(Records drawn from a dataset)

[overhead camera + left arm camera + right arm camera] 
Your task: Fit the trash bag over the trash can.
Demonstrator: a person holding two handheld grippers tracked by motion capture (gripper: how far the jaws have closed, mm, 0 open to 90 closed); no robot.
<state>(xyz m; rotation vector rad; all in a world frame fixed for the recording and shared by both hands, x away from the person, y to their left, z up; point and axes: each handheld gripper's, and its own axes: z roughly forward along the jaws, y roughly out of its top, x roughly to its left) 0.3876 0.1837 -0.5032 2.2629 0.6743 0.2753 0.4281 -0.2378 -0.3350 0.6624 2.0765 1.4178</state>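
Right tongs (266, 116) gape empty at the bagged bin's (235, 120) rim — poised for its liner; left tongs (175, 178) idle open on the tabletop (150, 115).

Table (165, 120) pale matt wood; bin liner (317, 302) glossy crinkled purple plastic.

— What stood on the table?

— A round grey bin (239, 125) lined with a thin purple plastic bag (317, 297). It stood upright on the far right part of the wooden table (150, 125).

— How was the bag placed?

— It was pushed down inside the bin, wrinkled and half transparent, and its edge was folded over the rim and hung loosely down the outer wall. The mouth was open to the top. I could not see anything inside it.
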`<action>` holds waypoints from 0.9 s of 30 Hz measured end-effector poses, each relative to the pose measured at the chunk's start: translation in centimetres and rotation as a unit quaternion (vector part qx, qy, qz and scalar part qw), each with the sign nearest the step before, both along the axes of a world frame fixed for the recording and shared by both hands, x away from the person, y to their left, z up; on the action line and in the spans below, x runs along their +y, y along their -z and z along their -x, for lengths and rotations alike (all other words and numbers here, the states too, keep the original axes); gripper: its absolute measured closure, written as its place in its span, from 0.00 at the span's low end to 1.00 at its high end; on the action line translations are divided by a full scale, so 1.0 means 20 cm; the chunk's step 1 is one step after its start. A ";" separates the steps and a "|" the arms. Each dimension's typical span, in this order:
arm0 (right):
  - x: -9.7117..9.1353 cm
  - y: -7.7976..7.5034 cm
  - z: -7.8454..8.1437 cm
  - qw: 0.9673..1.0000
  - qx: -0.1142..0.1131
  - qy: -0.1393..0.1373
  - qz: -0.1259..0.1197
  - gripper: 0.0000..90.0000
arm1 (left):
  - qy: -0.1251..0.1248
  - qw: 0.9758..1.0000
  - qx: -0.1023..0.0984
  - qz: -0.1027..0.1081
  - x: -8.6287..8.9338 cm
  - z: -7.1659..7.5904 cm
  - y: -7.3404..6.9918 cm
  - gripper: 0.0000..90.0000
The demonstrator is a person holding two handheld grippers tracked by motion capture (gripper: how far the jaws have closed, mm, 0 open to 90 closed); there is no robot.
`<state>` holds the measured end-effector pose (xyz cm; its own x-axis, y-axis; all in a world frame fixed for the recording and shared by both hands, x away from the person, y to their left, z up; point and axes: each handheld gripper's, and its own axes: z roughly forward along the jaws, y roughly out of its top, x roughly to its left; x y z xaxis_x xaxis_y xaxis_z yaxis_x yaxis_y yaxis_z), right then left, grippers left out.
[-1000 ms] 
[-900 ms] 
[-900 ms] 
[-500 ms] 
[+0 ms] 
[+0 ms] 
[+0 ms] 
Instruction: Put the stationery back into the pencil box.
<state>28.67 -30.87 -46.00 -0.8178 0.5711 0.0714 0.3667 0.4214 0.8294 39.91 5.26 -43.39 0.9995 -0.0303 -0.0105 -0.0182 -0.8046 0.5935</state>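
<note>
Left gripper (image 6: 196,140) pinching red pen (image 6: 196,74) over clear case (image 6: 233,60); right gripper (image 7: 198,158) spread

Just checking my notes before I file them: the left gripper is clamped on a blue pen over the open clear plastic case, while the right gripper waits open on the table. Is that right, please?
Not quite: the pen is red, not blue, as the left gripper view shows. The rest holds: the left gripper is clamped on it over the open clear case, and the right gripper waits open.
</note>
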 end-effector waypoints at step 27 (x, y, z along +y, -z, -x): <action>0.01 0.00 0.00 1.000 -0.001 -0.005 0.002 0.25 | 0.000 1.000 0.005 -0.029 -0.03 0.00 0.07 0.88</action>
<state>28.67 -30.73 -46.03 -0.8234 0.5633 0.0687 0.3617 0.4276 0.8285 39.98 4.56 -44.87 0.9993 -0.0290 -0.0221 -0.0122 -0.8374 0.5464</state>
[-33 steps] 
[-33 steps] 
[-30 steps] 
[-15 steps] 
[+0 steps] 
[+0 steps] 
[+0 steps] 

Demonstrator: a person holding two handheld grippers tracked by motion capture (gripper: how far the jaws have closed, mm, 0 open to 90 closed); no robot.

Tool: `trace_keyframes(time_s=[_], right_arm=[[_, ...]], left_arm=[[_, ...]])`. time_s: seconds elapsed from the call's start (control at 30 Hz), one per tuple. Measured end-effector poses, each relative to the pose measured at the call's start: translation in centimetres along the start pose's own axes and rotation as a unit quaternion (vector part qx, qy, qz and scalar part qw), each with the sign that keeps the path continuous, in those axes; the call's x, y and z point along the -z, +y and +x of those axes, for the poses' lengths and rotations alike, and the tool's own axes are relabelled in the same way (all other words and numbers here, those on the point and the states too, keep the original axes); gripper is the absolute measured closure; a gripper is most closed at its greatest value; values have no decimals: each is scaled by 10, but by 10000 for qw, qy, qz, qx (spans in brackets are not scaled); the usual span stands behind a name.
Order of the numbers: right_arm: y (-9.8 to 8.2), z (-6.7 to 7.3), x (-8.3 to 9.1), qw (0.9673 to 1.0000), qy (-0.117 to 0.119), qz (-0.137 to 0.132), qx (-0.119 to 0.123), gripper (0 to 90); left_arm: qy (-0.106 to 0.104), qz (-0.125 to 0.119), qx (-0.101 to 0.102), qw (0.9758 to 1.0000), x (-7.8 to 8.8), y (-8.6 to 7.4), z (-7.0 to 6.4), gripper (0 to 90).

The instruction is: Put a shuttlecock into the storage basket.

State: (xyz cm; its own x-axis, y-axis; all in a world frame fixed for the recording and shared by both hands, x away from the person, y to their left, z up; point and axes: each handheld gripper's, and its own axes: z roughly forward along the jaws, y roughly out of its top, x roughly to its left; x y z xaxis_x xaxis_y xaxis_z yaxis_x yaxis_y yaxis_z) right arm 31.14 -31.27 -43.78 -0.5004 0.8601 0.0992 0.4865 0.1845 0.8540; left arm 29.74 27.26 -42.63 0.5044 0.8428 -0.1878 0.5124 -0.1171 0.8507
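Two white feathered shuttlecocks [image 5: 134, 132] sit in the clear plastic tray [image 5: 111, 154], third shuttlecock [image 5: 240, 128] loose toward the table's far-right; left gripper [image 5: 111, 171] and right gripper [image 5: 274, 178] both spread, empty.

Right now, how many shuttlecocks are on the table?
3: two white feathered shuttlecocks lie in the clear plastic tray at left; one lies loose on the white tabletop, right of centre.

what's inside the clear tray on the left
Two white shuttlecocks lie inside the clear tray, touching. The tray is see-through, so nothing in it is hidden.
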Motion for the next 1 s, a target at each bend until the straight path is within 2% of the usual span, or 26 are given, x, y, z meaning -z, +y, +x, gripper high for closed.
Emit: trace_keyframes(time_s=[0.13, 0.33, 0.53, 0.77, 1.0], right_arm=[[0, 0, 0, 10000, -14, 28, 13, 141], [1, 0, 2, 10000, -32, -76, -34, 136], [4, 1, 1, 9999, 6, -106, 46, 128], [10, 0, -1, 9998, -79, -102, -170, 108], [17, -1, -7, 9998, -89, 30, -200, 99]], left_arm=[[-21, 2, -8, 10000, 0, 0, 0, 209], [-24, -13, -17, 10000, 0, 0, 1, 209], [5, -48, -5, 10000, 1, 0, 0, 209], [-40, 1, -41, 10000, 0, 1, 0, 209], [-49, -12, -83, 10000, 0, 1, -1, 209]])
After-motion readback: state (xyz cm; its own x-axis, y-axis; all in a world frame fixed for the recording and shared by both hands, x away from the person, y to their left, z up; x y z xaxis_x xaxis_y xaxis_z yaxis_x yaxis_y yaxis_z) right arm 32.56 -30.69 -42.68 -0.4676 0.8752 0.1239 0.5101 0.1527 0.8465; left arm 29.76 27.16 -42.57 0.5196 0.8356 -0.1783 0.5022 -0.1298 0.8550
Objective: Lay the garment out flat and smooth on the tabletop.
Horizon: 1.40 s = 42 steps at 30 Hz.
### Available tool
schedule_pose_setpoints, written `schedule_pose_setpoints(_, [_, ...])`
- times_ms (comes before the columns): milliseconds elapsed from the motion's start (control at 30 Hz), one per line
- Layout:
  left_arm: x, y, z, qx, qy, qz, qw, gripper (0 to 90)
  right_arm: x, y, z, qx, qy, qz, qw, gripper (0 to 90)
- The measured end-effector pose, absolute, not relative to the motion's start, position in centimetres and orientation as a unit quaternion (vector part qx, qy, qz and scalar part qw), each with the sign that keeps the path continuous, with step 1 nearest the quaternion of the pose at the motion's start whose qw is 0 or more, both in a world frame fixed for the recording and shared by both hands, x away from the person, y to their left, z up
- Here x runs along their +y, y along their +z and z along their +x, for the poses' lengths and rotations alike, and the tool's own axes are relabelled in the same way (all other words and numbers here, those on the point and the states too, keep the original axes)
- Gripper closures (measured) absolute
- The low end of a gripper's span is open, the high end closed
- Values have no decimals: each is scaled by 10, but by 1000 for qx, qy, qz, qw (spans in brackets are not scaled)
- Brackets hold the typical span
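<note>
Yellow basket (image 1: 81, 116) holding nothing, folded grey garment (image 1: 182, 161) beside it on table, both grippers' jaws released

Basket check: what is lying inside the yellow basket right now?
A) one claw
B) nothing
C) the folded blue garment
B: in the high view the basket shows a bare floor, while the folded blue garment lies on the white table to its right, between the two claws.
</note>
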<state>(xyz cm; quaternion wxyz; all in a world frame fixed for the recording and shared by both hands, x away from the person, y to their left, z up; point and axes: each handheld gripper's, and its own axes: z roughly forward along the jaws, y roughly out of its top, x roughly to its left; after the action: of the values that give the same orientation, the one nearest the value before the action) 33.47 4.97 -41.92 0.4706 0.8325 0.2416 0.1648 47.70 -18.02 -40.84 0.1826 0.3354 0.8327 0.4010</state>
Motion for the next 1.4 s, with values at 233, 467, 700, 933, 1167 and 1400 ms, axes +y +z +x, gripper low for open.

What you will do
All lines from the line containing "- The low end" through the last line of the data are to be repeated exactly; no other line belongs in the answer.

Task output
- The low end of a gripper's span is open, the high end closed
- Values have no decimals: each is scaled by 10, but by 1000 for qx, qy, qz, qw (spans in brackets are not scaled)
- Brackets hold the typical span
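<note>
Yellow basket (image 1: 81, 116) holding nothing, folded grey garment (image 1: 182, 161) beside it on table, both grippers' jaws released

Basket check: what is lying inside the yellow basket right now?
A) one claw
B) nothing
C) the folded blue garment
B: in the high view the basket shows a bare floor, while the folded blue garment lies on the white table to its right, between the two claws.
</note>
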<state>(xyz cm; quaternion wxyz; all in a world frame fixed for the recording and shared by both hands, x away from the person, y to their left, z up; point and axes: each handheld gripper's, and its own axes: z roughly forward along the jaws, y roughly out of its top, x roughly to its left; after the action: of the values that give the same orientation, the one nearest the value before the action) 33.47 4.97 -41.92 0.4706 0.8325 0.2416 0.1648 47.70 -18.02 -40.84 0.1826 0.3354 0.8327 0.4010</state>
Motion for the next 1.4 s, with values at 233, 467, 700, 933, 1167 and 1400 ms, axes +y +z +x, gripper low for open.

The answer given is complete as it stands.